Наши рабочие не возражали. Мастеровые отстали; они разговаривали между собой о своих фабричных мастерах, десятских, о заработке; рабочие, с своей стороны, рассказывали впечатления по сплаву каменья – и между разговором скоро распили полуштоф, закусывая редькой и ржаными сухариками.
– Похлебать бы чего, робята? – предложил лоцман.
Оказалось, в харчевне есть щи. Принесли на стол две небольшие деревянные чашки, две деревянные тарелки, на которых на каждой было мясо фунтов по пяти и ложки: хлеба для щей от харчевни не полагалось.
Один из рабочих сходил за хлебом и принес с собой фунта три ситного и полфунта тешки, что вызвало смех его товарищей.
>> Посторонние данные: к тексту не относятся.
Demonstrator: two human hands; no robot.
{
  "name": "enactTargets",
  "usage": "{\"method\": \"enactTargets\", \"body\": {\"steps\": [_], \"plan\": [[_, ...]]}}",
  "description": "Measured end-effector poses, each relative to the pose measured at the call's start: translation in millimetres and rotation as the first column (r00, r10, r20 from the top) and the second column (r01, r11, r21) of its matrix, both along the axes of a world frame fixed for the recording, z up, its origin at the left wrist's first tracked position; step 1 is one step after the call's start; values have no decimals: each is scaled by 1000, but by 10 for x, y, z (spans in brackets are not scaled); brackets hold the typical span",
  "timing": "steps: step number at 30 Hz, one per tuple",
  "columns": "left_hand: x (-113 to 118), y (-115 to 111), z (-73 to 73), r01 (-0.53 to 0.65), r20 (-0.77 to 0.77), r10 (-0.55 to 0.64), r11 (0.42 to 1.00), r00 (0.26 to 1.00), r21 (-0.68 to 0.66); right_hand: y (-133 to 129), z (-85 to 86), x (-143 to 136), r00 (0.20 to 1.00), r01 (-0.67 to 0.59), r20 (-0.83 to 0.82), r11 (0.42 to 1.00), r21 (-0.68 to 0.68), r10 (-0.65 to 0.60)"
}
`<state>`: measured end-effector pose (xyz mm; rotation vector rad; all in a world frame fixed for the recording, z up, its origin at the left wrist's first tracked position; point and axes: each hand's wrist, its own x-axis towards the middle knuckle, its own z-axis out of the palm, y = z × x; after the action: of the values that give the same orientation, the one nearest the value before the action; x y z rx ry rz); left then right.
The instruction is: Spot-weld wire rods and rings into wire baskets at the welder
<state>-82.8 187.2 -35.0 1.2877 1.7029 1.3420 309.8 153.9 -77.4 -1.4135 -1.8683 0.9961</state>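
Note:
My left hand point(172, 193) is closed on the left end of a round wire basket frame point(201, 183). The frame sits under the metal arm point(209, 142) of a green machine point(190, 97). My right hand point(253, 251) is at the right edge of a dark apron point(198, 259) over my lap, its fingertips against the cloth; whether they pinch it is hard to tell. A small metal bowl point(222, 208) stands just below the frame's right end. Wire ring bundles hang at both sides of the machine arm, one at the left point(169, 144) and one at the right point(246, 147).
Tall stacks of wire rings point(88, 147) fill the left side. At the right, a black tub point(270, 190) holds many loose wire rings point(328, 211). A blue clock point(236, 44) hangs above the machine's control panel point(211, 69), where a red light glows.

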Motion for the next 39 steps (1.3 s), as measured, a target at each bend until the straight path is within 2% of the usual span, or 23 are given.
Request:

Однако щи оказались – одна вода, без круп и капусты, и холодные до того, что в них плавало сало; чистого мяса было не больше двух фунтов, да и то жесткое, остальное – всё кости.
– Ну уж и еда! угостил Егорка Шилов! – говорил лоцман.
– И на этом говори спасибо. Аль лучше едал?
– Пойдемте в трактир.
– Ну, нет… Все равно ись надо, потому после нас ись не станут… Эй, мальчонко, вали полштоф! – говорил Шилов.
Рабочие стали одобрять Шилова и бранить харчевню.
– Што ни говорите, а супротив здешней харчевни едва ли где другая устоит. Уж я где-где не был. И по московской машине езжал из Тосны, и из Царскова, и из Красного по петергофской, – везде в тех краях харчевни хуже здешней. Пра! Здесь ящо благодать!
– А ты што же в Царском-то делал? – спросил мастеровой Шилова.
– Там за Ижорой камень ломал.
– Выгодно?
– Я зимой робил; ну, так за сажень платили по цалковому на своих харчах.
– Мало. Чать, сажени-то в день не наломаешь?
– Каков камень… Иной такой твердой, што порохом надо брать, на такое уж место попадешь. Ну, тогда, конешно, берешь и посутошно – цалковый и с укладкой вместе. А ежели теперь камень ломкой – знай только подковыривай ломом. Тогда и полторы сажени наломаешь. Вот кабы лошадь своя была, возить бы стал к речке на пристань – тоже по цалковому за сутки платят.
Двое рабочих закурили трубки, от них попросили закурить и мастеровые.
– Ну, а теперь как же вы? – спросил мастеровой, раскуривая трубку у судорабочего.
– Да кои по домам, кои здесь остаются.
– Ну, теперь по вашему-то занятию вряд ли будет работа. Ваша работа што наша: мы вашу не умеем, вы нашу.
– И што это за работа! Вот наша работа, так работа, – сказал с гордостью другой мастеровой.
– Кто спорит – вы кузнецы, по облику видно.
– То-то и есть.
– Што вы хвалитесь-то! – вскричал Панфил Прохорыч. – Вы думаете, што только вы и есть люди, а мы и не люди!
Мастеровые захохотали.
– Чево смеетесь? Вы думаете, и мы не умеем полосы лить, али в горнах огонь раздувать, али по ремню наждаком сталь шлифовать? – проговорил с азартом Панфил Прохорыч и закраснелся.
– Э-э! Ты, брат, верно, слыхал что-нибудь от людей.
– Не слыхал, а сам робил в заводе.
– Што про это говорить! А знаешь ли ты, што такое бурав?
Панфил Прохорыч рассказал.
– Што ж, тебя немец-мастер прогнал, што ли?
Панфил Прохорыч рассказал про свое житье в заводе. Он долго толковал им устройство горных заводов и спорил насчет плавки металлов. Оказалось, что питерские мастеровые имеют смутное понятие о происхождении чугуна и железа, потому что этот материал они получают в готовом виде и перерабатывают на разные вещи. Горюнов хвастался тем, что они, петербургские мастеровые, может быть, перерабатывают то железо или ту медь, которую он с своими земляками сперва добывал из земли в виде руды, а потом плавил, – и начинал рассказывать, каким образом добывается руда и т. д., но петербургские мастеровые и тут задели его за живое, сказав, что у них на фабрике употребляется в работу только английское железо, а сибирское железо нипочем, и им только обивают крыши.
Скоро, после разговора, трое мастеровых ушли, а четвертый остался. Он сказал, что на квартиру не пойдет, вздремнет здесь, а вечером что бог даст.
Вошел хозяин, оглядел наших рабочих.